§ WHAT IS NEEDED:
This exercise calls for an exact copy of the data below.

§ DATA BLOCK:
Content starts

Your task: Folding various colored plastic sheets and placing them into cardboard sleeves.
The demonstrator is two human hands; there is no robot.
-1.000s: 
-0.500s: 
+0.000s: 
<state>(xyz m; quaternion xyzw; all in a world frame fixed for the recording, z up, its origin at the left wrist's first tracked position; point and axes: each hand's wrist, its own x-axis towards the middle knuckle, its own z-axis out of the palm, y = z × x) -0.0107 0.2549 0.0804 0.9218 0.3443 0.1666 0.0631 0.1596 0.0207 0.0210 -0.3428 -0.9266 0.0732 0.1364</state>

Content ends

§ ANSWER SPACE:
Your task: Folding various colored plastic sheets and placing them into cardboard sleeves.
The demonstrator is two human hands; there is no robot.
-1.000s: 
-0.500s: 
+0.000s: 
<state>(xyz m; quaternion xyzw; all in a world frame fixed for the recording, z up, its origin at the left wrist's first tracked position; point and axes: each hand's wrist, its own x-axis towards the middle knuckle, its own z-axis out of the palm, y = z × x) -0.0107 0.2549 0.0804 0.9218 0.3443 0.1666 0.0631 0.1596 0.0207 0.0210 -0.3428 -0.9266 0.0732 0.1364</state>

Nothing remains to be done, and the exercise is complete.